Methods: In the 3D (design, develop and discover) birth cohort in Canada, we studied 70 LGA (birth weight >90th percentile) and 140 optimal birth weight (OGA, 25th-75th percentiles) children of 2 years matched by maternal ethnicity, smoking status and gestational age at delivery. Plasma glucose-to-insulin ratio was used as an indicator of insulin sensitivity, and proinsulin-to-insulin ratio as an indicator of β-cell function. Plasma leptin and high-molecule-weight (HMW) adiponectin were also measured as biomarkers for metabolic status.

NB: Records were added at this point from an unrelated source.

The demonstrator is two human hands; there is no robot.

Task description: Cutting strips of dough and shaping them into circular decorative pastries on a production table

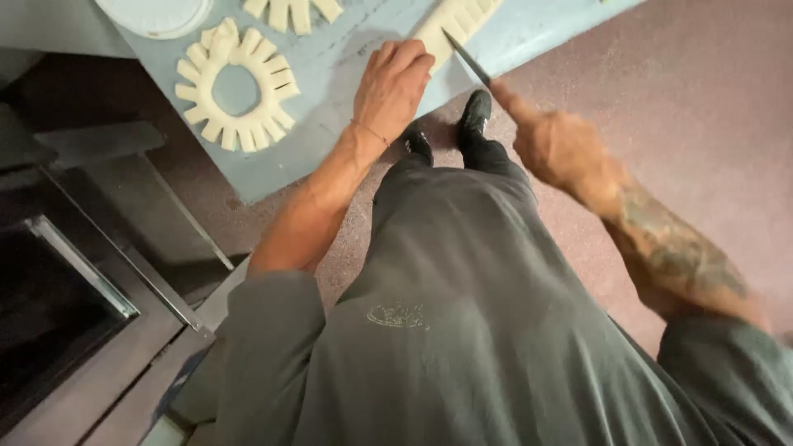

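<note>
Head view: looking down past a grey shirt, the left hand (pixel 395 83) lies flat on a pale dough strip (pixel 457 23) near the front edge of the light blue worktop (pixel 330 132), its fingers pressed together and bearing down on the strip's near end. The right hand (pixel 555 147) is closed around the handle of a knife (pixel 467 56), forefinger stretched along it, with the blade tip resting on the strip just beside the left hand's fingertips. The strip already shows a row of crosswise cuts running toward the far edge of the worktop, so the notching looks well advanced, with the end under the left hand seemingly the part not yet cut. Toward the left side of the worktop lies a finished notched dough ring (pixel 237 84), closed into a circle; part of another notched piece (pixel 293 12) shows at the far edge, and a white plate (pixel 154 15) sits at the far left corner.
</note>
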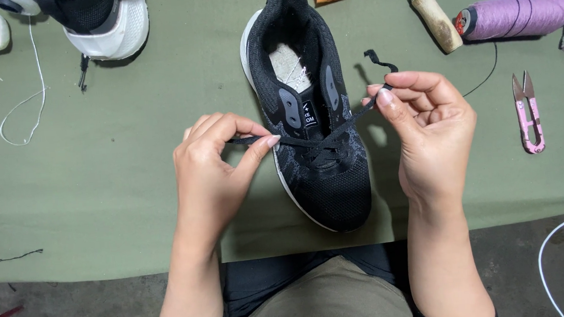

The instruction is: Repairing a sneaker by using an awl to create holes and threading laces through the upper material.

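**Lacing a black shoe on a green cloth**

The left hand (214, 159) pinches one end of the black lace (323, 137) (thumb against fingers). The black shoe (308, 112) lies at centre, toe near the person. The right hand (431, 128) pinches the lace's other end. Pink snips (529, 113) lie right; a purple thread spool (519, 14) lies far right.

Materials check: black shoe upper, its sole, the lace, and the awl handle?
Black shoe: upper looks like knit mesh, matte, woven texture visible. Sole edge: smooth white, probably foam or rubber. Lace, pinched by the left hand and right hand: flat black woven fabric, likely. Awl handle: looks like worn, unfinished wood, tan with dark stains.
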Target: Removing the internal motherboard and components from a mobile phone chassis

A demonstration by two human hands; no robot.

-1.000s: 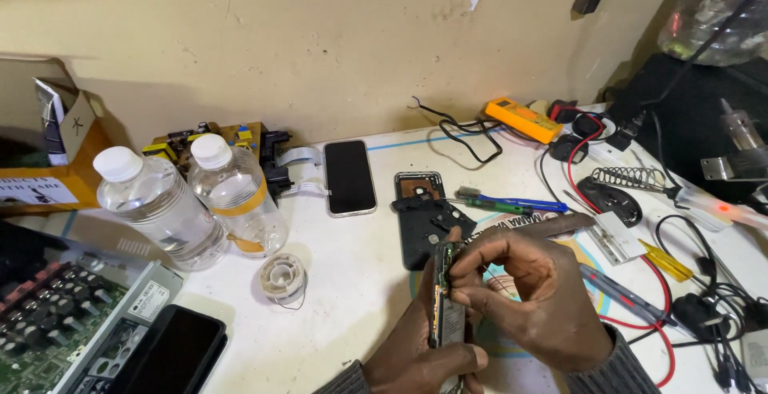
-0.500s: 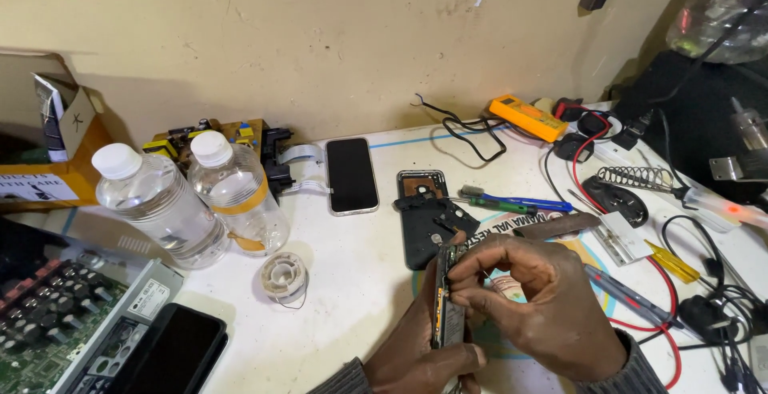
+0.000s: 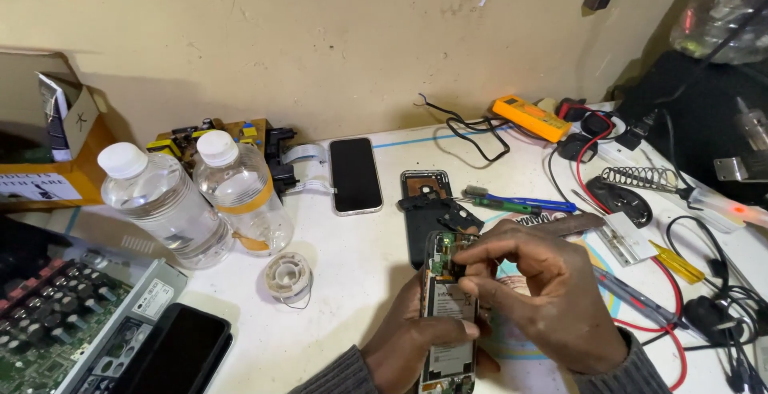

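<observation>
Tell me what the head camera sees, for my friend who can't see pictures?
Two hands work on an opened phone: the left hand holds it, the right hand pinches near its top. Around them on the white table are two water bottles, a solder spool and tools.

The opened phone (image 3: 448, 306) lies lengthwise in the grip, its back cover off and its insides facing up. A green circuit board shows at the far end, just beyond the fingertips, with small dark and metallic parts on it. A pale, silvery battery with a label fills the middle, between the two grips. The near end, light-coloured, sticks out below the holding fingers. The narrow frame runs away from the person, tilted slightly.
</observation>
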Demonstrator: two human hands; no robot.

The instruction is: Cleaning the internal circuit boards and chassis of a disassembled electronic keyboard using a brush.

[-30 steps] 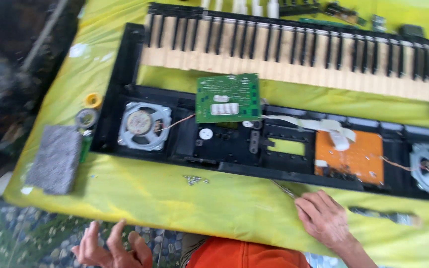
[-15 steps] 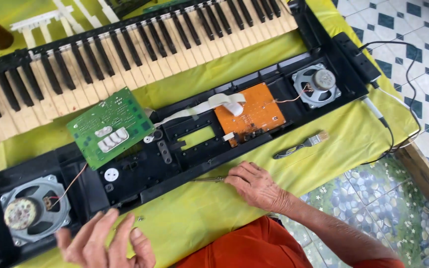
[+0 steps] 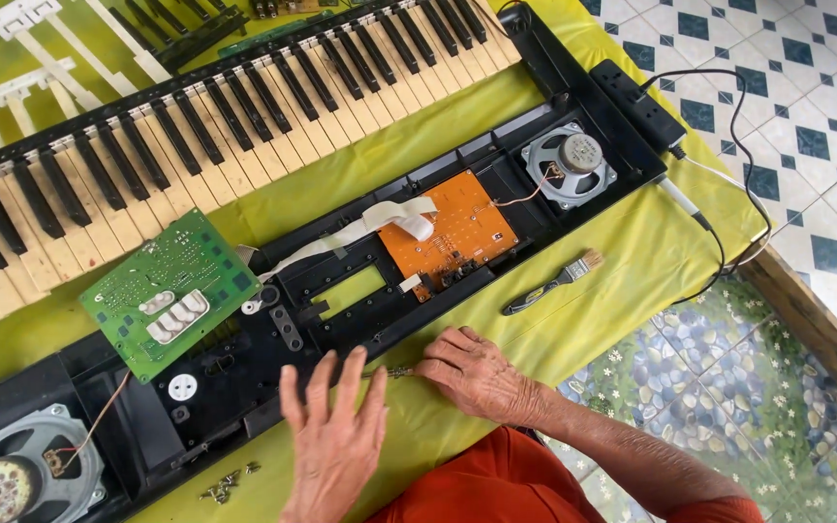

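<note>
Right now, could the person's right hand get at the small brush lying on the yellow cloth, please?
Probably yes: the right hand rests on the yellow cloth, and only bare cloth lies between it and the brush.

Yellow-green cloth [image 3: 632, 281] as ground cover; right of it, blue-and-white diamond floor tiles [image 3: 806, 116], wooden edge strip [image 3: 816, 329], pebble-patterned mat [image 3: 709, 387].

A makeshift home repair spot: an opened electronic keyboard [image 3: 273, 126] lies on a yellow-green cloth [image 3: 632, 281] over a tiled floor [image 3: 787, 107] (blue-and-white diamonds), circuit boards and speakers exposed.
</note>
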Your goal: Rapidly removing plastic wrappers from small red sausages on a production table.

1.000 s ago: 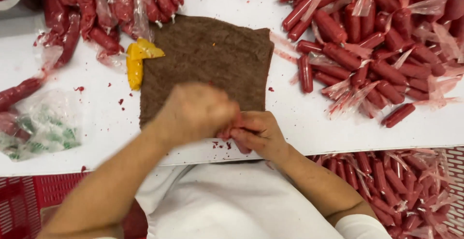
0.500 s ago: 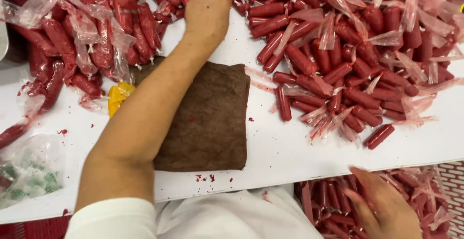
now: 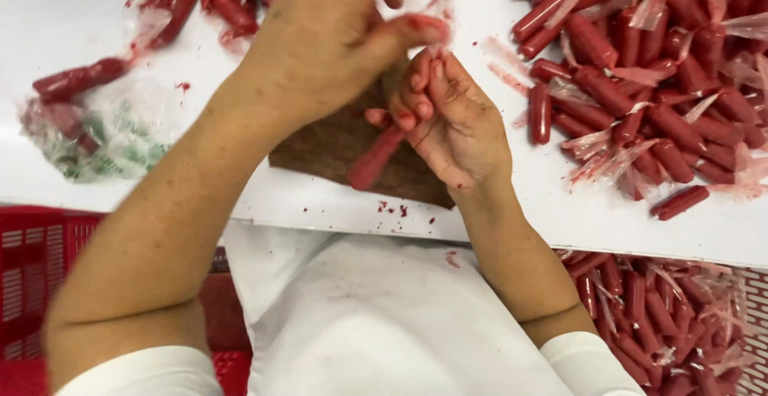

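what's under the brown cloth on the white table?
The brown cloth lies flat on the white table; only table shows around its edges. The left hand, right hand and the red sausage it holds cover much of it, so anything beneath is hidden.

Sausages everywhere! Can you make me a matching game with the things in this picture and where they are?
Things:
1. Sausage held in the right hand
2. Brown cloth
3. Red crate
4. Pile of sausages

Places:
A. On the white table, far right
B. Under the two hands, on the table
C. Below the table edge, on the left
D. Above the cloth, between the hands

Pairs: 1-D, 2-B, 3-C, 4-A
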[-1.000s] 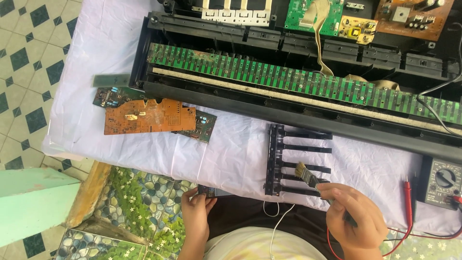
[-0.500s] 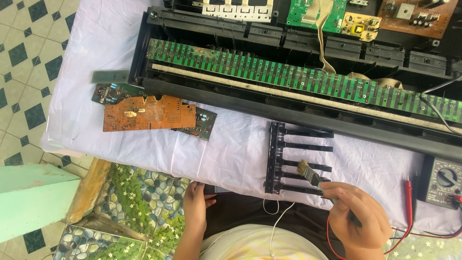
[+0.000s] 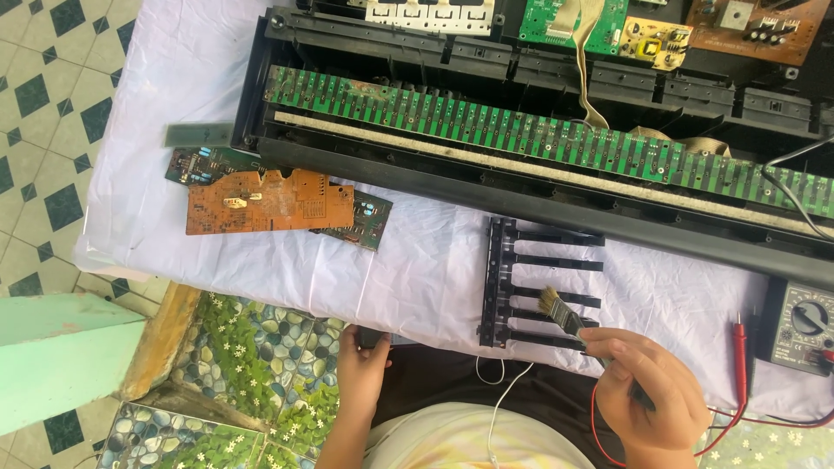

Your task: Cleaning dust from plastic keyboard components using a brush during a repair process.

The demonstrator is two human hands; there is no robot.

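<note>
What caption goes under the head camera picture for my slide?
Right hand holds a brush over a black key strip; left hand grips a small dark thing.

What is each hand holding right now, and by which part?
The right hand holds a small paintbrush by its handle, bristles on the black key comb. The left hand grips a small dark object at the table edge; what it is cannot be told.

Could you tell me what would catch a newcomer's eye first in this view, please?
The opened keyboard chassis spans the top of the white cloth, its long green contact board bare. Below it lies a black comb-shaped key block, where the right hand holds a small paintbrush with its bristles on it. At left, an orange circuit board lies on the cloth.
</note>
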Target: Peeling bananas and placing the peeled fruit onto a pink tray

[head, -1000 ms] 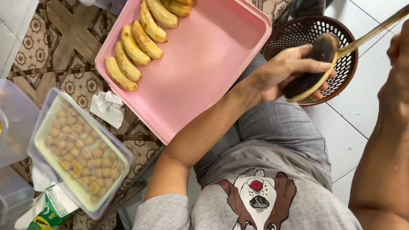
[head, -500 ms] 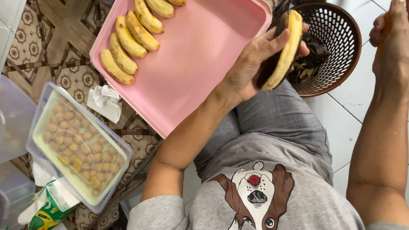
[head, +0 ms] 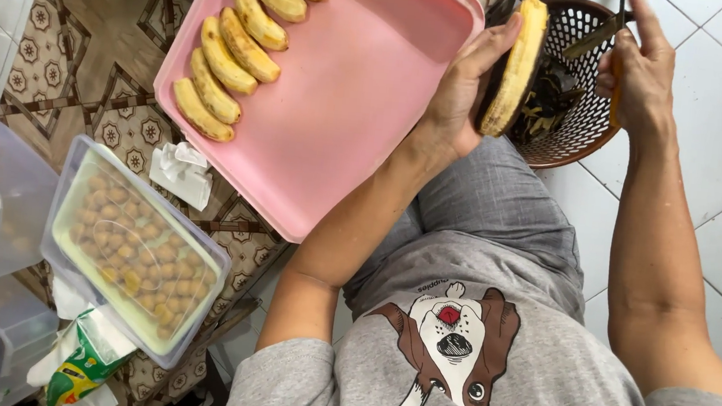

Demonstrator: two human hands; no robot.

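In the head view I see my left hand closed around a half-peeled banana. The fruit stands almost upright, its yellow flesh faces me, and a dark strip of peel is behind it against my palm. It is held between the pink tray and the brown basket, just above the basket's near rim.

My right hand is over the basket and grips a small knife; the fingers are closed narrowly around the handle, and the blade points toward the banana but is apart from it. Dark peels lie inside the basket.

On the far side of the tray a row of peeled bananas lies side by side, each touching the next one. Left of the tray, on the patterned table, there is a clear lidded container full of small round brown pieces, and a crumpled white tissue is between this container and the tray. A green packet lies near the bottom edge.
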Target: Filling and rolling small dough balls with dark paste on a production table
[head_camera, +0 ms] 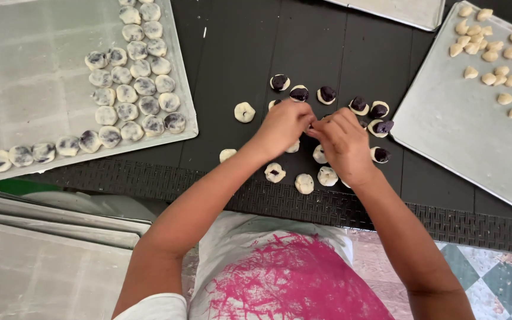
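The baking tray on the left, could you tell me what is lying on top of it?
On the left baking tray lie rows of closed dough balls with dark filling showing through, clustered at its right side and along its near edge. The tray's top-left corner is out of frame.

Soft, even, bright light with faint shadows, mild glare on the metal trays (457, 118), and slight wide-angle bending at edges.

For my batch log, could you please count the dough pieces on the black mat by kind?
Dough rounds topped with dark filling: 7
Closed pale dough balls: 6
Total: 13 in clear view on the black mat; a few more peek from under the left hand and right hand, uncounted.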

Results: Adjusted for maternal and infant characteristics, LGA had significantly higher cord blood insulin, proinsulin and leptin concentrations than OGA infants. LGA group also exhibited lower glucose-to-insulin ratios (all p<0.001), whereas its proinsulin-to-insulin ratio tended to be higher (p=0.07). However, all these differences disappeared in LGA vs. OGA infants at age 2 (all p>0.5). There were similar fasting plasma glucose-to-insulin ratios (LGA (median [IQR]: 22.1 [16.3-30.7]) vs. OGA (24.2 [16.7-36.0], p=0.69) as well as proinsulin-to-insulin ratios (LGA: 0.75 [0.23-1.40] vs OGA: 0.65 [0.26-1.93], p=0.71).
Conclusion: Insulin sensitivity and β cell function were similar in LGA vs OGA infants at age 2 years. This is the first study showing that LGA infants appear to have completely recovered from early life metabolic disturbances in infancy.